Accordingly, upon further consideration and in accordance with S.T. 936 and S.T. 939, it is held that where a taxable article is sold for export and the purchaser wishes to take it abroad with him, delivery may not be made direct to the purchaser. The retailer selling the article is required to deliver it to the purser or other responsible official of the foreign-bound aircraft or vessel. The proof of exportation required is a statement signed by the purser or other responsible official of the foreign-bound aircraft or vessel that the article has been received from the retailer for ultimate delivery to the purchaser only after the aircraft or vessel is outside the territorial limits of the United States and that delivery of the article has been so made.

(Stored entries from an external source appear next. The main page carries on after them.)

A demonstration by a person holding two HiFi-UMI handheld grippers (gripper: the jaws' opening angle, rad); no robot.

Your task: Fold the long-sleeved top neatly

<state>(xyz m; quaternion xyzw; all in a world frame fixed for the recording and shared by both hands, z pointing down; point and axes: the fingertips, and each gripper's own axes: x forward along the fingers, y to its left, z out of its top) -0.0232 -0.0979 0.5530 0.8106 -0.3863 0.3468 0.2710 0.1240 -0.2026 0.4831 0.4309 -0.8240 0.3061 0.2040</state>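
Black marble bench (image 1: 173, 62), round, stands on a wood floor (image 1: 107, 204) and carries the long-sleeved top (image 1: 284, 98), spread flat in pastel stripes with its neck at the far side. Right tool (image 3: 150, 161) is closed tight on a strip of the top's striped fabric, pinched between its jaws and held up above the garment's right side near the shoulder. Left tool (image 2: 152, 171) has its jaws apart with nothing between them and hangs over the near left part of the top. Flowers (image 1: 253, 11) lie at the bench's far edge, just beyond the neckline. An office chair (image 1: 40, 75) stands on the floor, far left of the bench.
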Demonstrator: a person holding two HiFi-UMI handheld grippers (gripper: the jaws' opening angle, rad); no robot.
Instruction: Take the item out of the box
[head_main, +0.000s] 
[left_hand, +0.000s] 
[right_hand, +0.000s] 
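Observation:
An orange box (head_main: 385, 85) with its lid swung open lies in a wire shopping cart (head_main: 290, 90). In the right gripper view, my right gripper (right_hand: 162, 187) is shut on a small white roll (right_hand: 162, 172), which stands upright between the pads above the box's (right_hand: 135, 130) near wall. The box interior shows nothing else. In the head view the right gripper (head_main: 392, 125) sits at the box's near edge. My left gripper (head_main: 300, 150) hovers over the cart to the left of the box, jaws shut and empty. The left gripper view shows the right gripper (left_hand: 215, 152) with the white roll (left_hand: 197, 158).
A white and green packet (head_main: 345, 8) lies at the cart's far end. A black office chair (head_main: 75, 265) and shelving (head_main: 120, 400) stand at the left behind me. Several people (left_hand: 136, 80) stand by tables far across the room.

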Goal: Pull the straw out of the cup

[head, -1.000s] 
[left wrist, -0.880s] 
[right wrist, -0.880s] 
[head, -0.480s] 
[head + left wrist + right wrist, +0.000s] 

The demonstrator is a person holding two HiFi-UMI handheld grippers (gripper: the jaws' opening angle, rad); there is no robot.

Therefore, the `Certificate of Exportation' procedure outlined above does not provide an acceptable procedure for establishing the right to exemption from the retailers excise tax. In view of the fact that approval has been given to the use of the `Certificate of Exportation' procedure and under the authority of section 7805(b) of the Code, the use of such a procedure with respect to sales made prior to October 1, 1959, will be accepted as establishing the right to the exemption. However, the exportation procedure prescribed by S.T. 936 or S.T. 939, whichever is applicable, must be followed in order to establish the right to exemption with respect to sales made on and after October 1, 1959.